▶ _EXERCISE_
A single number is the whole answer: the tally of lines in the data below that include the word "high".

▶ _SOURCE DATA_
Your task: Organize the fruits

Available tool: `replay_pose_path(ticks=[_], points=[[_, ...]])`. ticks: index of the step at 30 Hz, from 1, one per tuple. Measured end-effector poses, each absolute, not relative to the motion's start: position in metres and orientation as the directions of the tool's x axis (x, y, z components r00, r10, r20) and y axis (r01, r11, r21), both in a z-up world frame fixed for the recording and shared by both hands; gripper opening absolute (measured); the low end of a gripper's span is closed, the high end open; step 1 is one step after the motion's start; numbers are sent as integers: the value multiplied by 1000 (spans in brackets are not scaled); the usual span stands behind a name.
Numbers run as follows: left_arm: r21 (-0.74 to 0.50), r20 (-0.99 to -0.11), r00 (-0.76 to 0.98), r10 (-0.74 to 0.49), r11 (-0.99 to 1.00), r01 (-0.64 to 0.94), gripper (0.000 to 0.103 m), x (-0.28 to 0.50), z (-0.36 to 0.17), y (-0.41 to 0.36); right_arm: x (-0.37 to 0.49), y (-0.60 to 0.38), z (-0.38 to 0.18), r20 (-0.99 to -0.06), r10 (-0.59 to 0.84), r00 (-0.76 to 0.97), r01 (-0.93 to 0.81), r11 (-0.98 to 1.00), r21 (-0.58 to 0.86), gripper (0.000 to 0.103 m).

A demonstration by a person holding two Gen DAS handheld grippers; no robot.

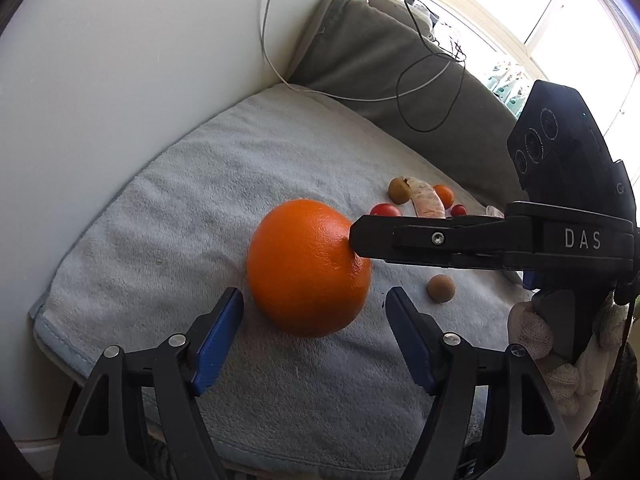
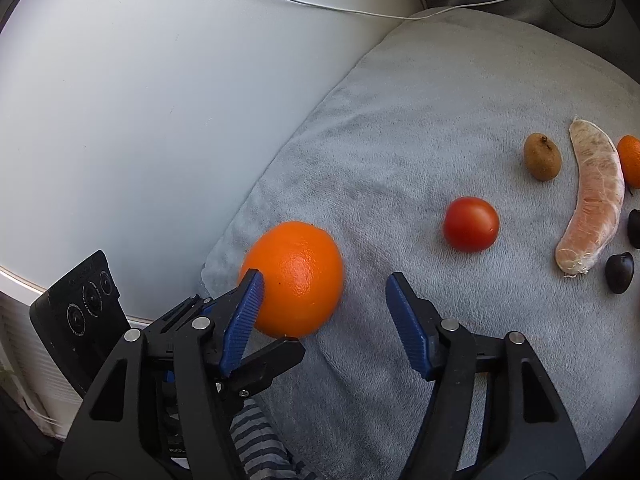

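A big orange (image 1: 308, 268) lies on a grey towel (image 1: 168, 240). My left gripper (image 1: 314, 296) is open, and the orange sits just ahead of its blue pads (image 1: 218, 336) with a gap on each side. My right gripper (image 2: 324, 278) is open too. One of its pads (image 2: 242, 312) touches the orange (image 2: 296, 280), and the other stands apart from it. From the right, its black fingertip (image 1: 356, 240) meets the fruit's side. A left-gripper finger (image 2: 276, 356) shows low beside the orange.
Further out on the towel (image 2: 400, 140) lie a red tomato (image 2: 471, 224), a brown fruit (image 2: 542, 157), a peeled citrus segment (image 2: 592, 200), a small orange fruit (image 2: 630, 158) and dark plums (image 2: 619, 272). Another brown fruit (image 1: 441, 288) lies near the right gripper. White wall left; cables on a grey cushion (image 1: 380, 64).
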State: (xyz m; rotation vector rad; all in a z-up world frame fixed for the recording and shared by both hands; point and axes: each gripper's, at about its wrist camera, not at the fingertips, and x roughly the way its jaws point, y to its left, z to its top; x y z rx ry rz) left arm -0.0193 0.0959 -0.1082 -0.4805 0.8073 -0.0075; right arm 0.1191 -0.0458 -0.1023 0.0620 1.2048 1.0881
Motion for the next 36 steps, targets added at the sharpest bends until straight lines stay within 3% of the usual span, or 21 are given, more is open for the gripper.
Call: replay_pose_path(ticks=[14,36], points=[[-432,-695,689,-207,886,-169,61,-14,-115,103,121,-31,-113,-681,721,-128,-607,486,629,67],[-389,-697,689,-197,912,-132,60,-9,-112,90,117,-32,-114,-666,734,-130,-600,477,642,63]])
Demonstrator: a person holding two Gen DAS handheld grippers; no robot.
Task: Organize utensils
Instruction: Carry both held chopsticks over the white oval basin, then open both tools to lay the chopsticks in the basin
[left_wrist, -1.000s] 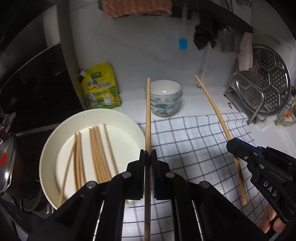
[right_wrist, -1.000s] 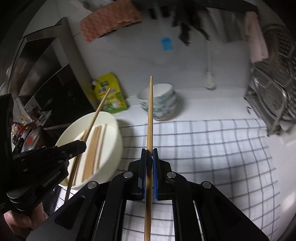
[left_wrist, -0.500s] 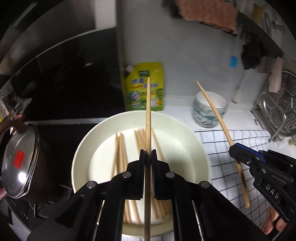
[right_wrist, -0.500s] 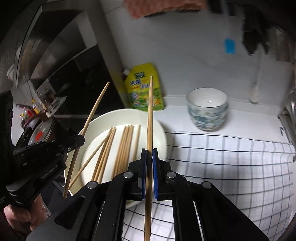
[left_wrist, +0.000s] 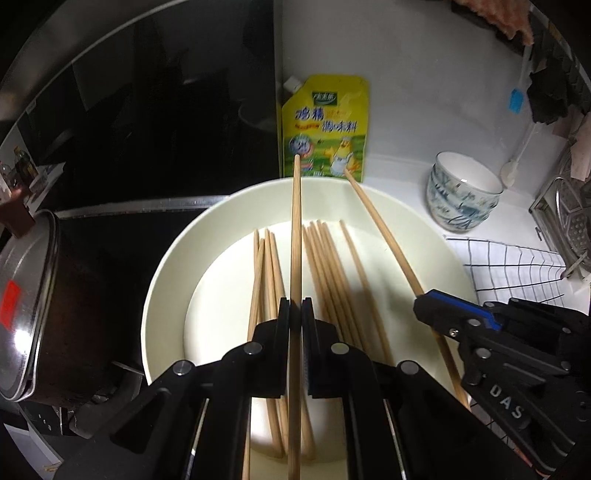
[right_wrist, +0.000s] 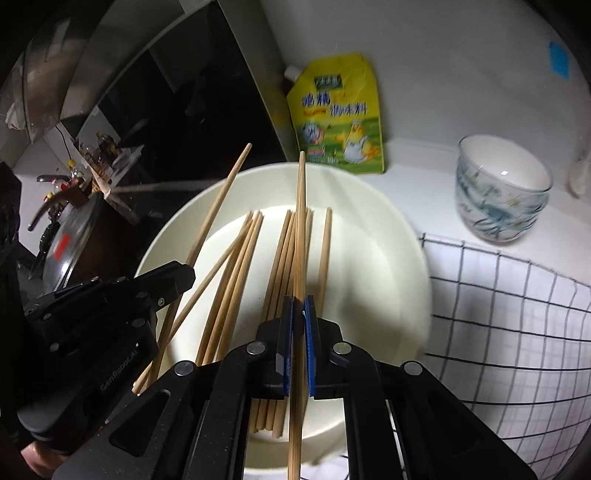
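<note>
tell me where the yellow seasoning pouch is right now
In both wrist views the yellow seasoning pouch leans against the white wall behind the white plate, left of the patterned bowl.

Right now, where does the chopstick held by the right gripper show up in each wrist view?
Left wrist view: the right gripper's chopstick runs diagonally at right of centre, over the white plate, clamped by the right gripper.
Right wrist view: it stands vertically at centre, between that gripper's blue pads.
Shared landmark: the yellow seasoning pouch, behind the plate in both.
</note>
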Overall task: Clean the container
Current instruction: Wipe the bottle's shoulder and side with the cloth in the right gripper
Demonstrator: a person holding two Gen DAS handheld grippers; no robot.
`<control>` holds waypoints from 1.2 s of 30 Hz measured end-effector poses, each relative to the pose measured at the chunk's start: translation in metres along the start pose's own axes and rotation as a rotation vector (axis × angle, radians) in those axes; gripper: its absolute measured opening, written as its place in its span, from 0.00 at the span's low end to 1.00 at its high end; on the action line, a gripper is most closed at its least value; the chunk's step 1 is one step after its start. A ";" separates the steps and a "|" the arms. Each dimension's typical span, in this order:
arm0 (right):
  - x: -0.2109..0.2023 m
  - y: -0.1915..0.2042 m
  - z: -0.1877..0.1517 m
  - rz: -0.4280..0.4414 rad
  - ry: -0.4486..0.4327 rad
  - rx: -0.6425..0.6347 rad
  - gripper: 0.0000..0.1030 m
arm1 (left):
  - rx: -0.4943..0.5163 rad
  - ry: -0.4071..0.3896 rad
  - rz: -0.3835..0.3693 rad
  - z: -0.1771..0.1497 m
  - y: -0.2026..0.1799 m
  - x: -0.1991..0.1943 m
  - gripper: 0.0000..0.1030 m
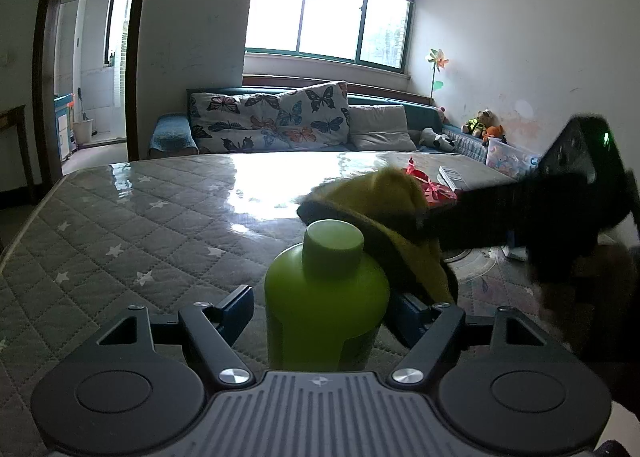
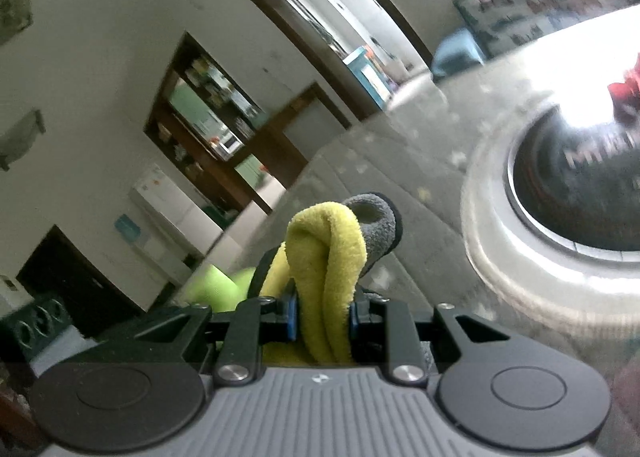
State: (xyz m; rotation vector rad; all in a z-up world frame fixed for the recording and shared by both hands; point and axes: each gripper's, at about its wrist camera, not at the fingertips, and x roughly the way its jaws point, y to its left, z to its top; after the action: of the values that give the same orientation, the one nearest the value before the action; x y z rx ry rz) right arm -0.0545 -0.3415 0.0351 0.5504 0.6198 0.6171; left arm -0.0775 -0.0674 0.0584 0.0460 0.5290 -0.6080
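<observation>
Left-wrist view, largest feature first: a quilted grey mattress (image 1: 120, 241) under clear plastic fills the foreground, with a sofa (image 1: 280, 121) and window behind. Standing on the mattress is the task's thing, a green bottle (image 1: 326, 297) with its cap (image 1: 334, 243) on, upright between the fingers of the left gripper (image 1: 320, 315). The jaws are partly open to the bottle's width and appear closed against its sides, steadying it. What the bottle holds cannot be told; its wall is opaque.

Entering from the right is the right gripper (image 1: 432, 225), blurred, carrying a yellow and grey cloth (image 1: 384, 213) that drapes onto the bottle's shoulder just beside the cap. Right-wrist view: the right gripper (image 2: 322, 323) has its jaws nearly together, pinching the folded cloth (image 2: 332, 257) between the blue pads (image 2: 292, 317). Below and to the left, part of the bottle (image 2: 218, 283) shows. To the right sits a round white appliance (image 2: 520, 241) with a dark centre, blurred.

Step in hand, as judged: wiping the bottle's upper part. The next move probably calls for drawing the cloth around the shoulder and down the sides while the left grip keeps the bottle from tipping.
</observation>
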 end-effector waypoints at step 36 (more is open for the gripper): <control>0.018 -0.012 -0.013 -0.067 0.093 -0.014 0.22 | 0.000 0.006 0.005 -0.002 0.000 0.003 0.78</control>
State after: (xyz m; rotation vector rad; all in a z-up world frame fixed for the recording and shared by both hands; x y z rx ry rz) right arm -0.0471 -0.3343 0.0121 0.4882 0.7186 0.5854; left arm -0.0760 -0.0692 0.0554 0.0486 0.5344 -0.6031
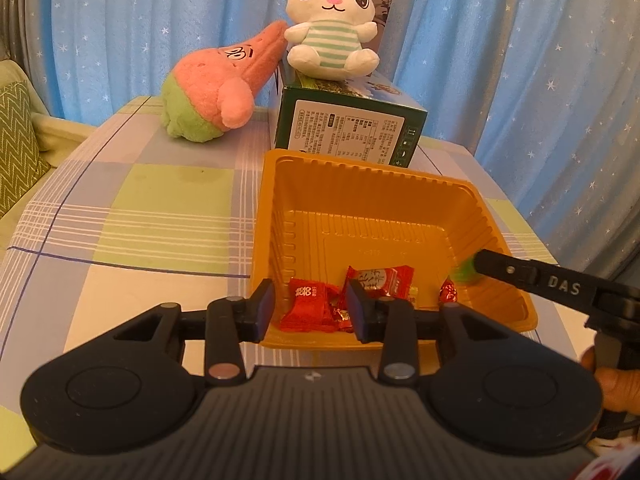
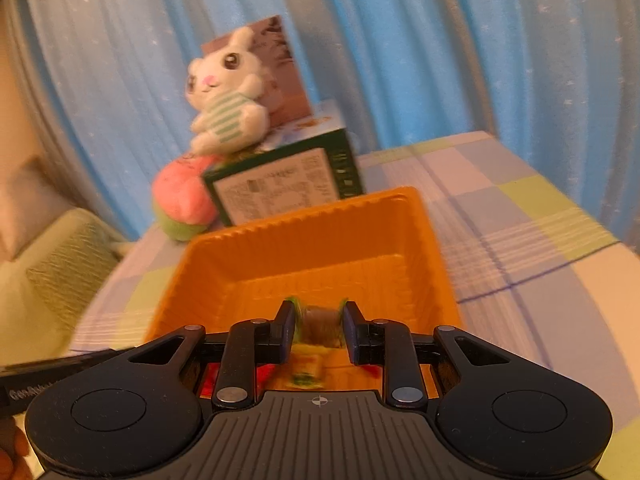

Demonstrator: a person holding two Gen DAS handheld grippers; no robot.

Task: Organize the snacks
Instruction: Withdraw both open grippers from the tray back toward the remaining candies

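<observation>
**A:** Where are the snacks?

**B:** In the orange tray (image 1: pixel 276 184). It sits on the checked cloth (image 1: pixel 140 216), right in front of a green box (image 1: pixel 348 124). A few red candies (image 1: pixel 306 308) lie in the near end of the tray, and one more red one (image 1: pixel 448 292) lies off to the right.

**A:** What is the left gripper (image 1: pixel 311 308) doing?

**B:** It hangs over the near edge of the tray. Its jaws are a little way apart. The red candies lie under the gap, down on the tray floor. The pads do not press on any of them, so it holds nothing.

**A:** And the right gripper (image 2: pixel 318 326)?

**B:** It is over the tray too. Its jaws are only a little apart. A small snack (image 2: pixel 322 322) with green ends sits right between them. The picture is blurry there, so I cannot tell if the pads pinch it or if it is loose. From the left camera you can see a bit of green at the tip of that gripper, by the right wall of the tray.

**A:** What else is there?

**B:** A white bunny (image 1: pixel 332 24) sits on top of the box. A pink toy (image 1: pixel 216 92) leans beside it. A blue curtain (image 1: pixel 500 40) hangs behind.
</observation>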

▶ _ANSWER TO THE EXERCISE_
2